If Mr. Penhurst saw anything unusual in the two girls’ strolling about on such a ferocious day, he was too well-bred to say so, but he did not appear pleased to see them. He looked anxiously over his shoulder, as if torn between inviting them in, which, apparently, he did not want to do, and leaving them to the mercy of the elements, which would hardly mark him as a gentleman.
Although his face brightened at the arrival of Phoebe, who had hurried to join them, he nonetheless appeared troubled as he glanced around. Seen against the backdrop of his ancestral home, and stricken by some sort of nervous energy, he seemed more of a Penhurst, but Prudence still found him sadly lacking. The gathering clouds muted the brilliance of his blond hair, yet he could hardly be called mysterious, and he was obviously uncomfortable in his surroundings.
While she listened absently to the young people’s chatter, Prudence brooded. When it became clear, from his peculiar manner, that young Penhurst was not going to invite them inside, she suspected that she would have to think of some way to politely force him to do so. She was just on the point of manufacturing a swollen ankle when the decision was taken away from them all.
Thunder had been growing in the distance, so at first no one took note of a low rumbling, and the sky had become so dark as to make seeing any great distance an impossibility. But suddenly a great flash of lightning lit the area as bright as day, illuminating a coach and four that appeared over the rise in the drive.
Prudence was immediately struck by the funereal aspect of the scene. It seemed apocalyptic: the black horses, their hooves pounding in their headlong race toward the abbey, and the shiny, midnight-colored carriage, with its driver wrapped so well against the weather as to be completely unrecognizable.

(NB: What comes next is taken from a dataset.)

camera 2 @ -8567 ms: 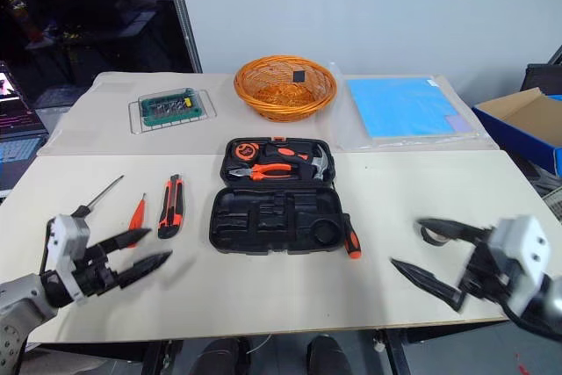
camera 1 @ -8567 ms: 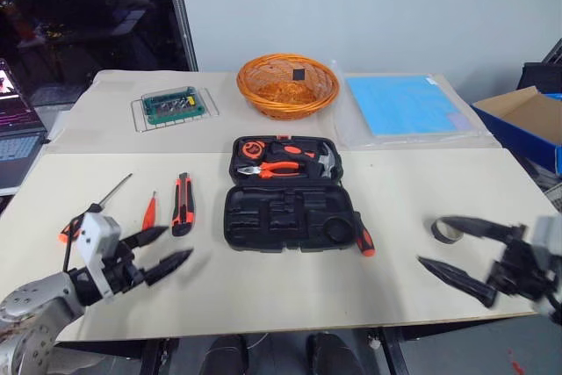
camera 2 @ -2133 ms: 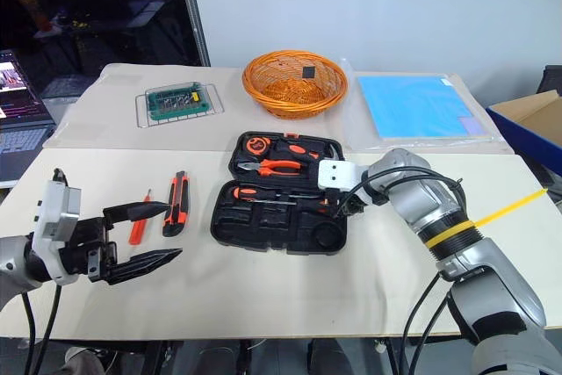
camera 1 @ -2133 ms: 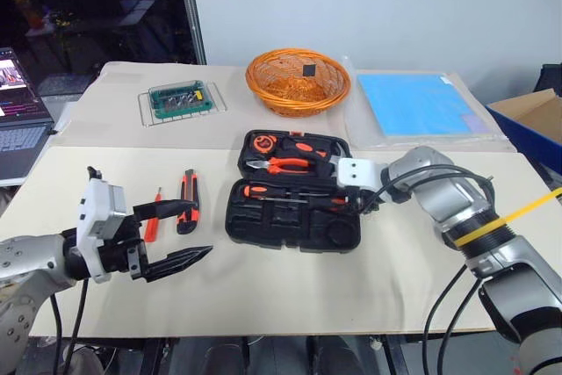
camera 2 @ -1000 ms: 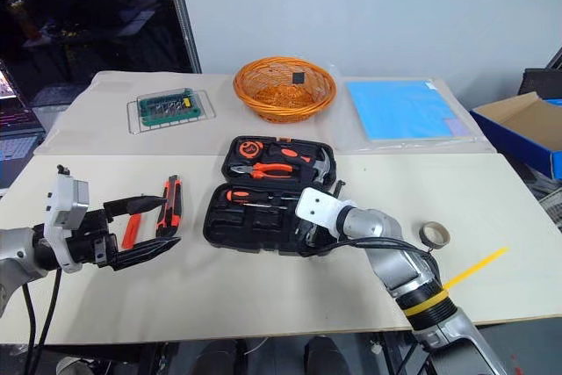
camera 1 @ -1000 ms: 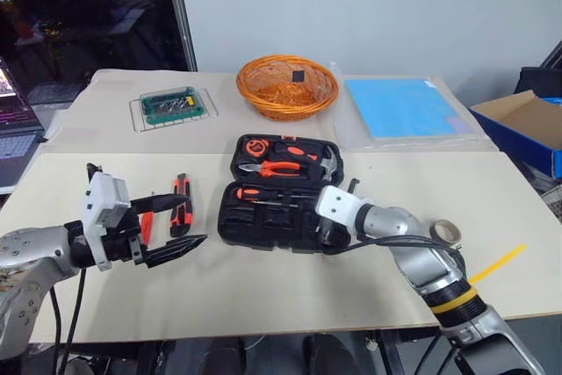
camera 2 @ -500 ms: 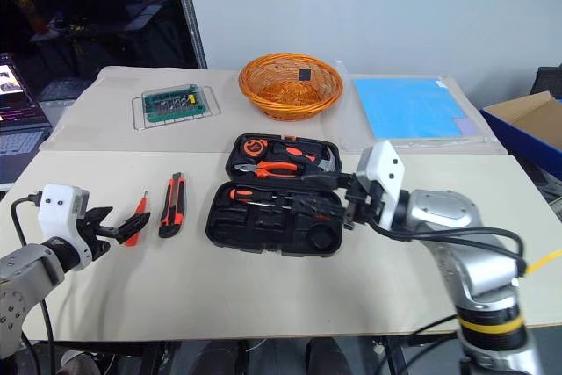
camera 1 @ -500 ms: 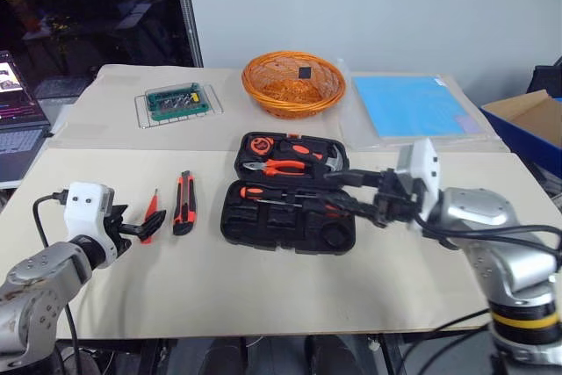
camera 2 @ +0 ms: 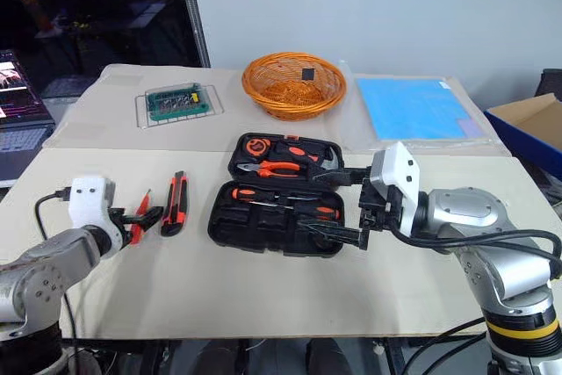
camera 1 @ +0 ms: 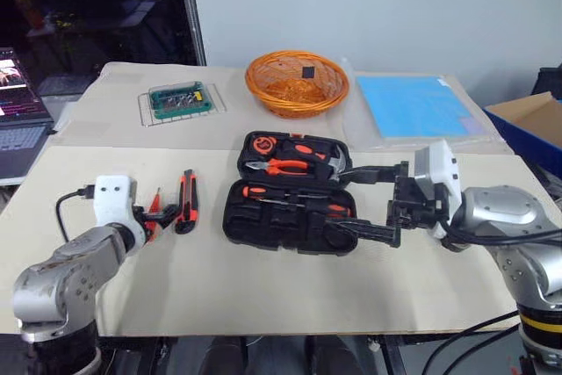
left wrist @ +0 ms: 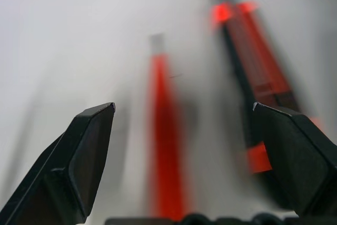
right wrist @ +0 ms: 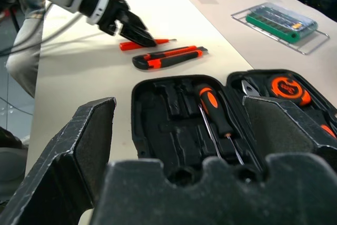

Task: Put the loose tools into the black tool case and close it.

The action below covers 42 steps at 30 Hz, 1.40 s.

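The black tool case (camera 1: 263, 221) lies open mid-table, with two orange-and-black screwdrivers (camera 1: 273, 192) in its front half. My right gripper (camera 2: 330, 205) hovers just above the case's right side, open and empty, pointing left. A thin red screwdriver (camera 2: 136, 222) and the orange-and-black utility knife (camera 1: 185, 213) lie on the table left of the case. My left gripper (camera 2: 146, 214) is low over the red screwdriver's handle, open. In the left wrist view the red screwdriver (left wrist: 164, 146) lies between the two fingers and the knife (left wrist: 253, 85) sits beside one finger.
An orange wicker basket (camera 1: 297, 82) stands behind the case. A green bit set (camera 1: 180, 98) on a wire rack is at the back left, a blue sheet (camera 1: 413, 104) at the back right. A laptop (camera 1: 16, 98) is far left, a blue box (camera 1: 537, 125) far right.
My right gripper left the second orange-and-black screwdriver in the case, opened and rose above its right side. My left gripper tipped down and moved forward over the red screwdriver.
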Tool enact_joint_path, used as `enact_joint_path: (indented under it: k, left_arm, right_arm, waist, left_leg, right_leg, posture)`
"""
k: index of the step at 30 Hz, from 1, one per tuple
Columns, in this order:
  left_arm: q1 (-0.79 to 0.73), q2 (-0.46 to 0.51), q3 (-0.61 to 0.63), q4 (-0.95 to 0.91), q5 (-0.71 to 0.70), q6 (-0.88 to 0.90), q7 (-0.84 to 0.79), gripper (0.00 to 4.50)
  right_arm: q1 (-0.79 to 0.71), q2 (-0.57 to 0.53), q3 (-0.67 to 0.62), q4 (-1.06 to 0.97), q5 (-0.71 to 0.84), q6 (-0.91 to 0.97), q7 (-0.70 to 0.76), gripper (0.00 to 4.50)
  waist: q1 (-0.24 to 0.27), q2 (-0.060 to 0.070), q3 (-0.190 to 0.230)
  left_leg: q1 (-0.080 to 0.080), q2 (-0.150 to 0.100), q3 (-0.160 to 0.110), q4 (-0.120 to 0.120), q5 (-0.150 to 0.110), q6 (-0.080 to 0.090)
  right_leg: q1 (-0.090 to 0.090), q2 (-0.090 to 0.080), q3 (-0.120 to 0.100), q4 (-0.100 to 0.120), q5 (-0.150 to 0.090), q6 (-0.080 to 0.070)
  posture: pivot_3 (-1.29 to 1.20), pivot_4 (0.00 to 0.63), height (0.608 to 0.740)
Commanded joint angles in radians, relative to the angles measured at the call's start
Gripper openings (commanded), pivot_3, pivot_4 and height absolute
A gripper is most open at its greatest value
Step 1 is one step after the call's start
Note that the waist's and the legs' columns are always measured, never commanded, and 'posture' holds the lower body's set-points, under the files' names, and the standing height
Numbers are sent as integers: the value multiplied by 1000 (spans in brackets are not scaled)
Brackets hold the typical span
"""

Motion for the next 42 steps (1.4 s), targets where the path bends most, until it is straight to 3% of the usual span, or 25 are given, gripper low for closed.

She sucked in a breath, trying to absorb the majesty of the vision as the animals rushed forward against a bleak, stormtossed sky, the wind whipping and howling around them like a banshee.
This was the stuff of her dreams, and Prudence was suddenly filled with a sort of wild exhilaration that she had never known before, her blood pumping fresh and fast within her veins. Never in her quiet, sensible existence, or even in the silent splendor of her own imagination, had Prudence known such a moment, and she felt giddy with the force of it.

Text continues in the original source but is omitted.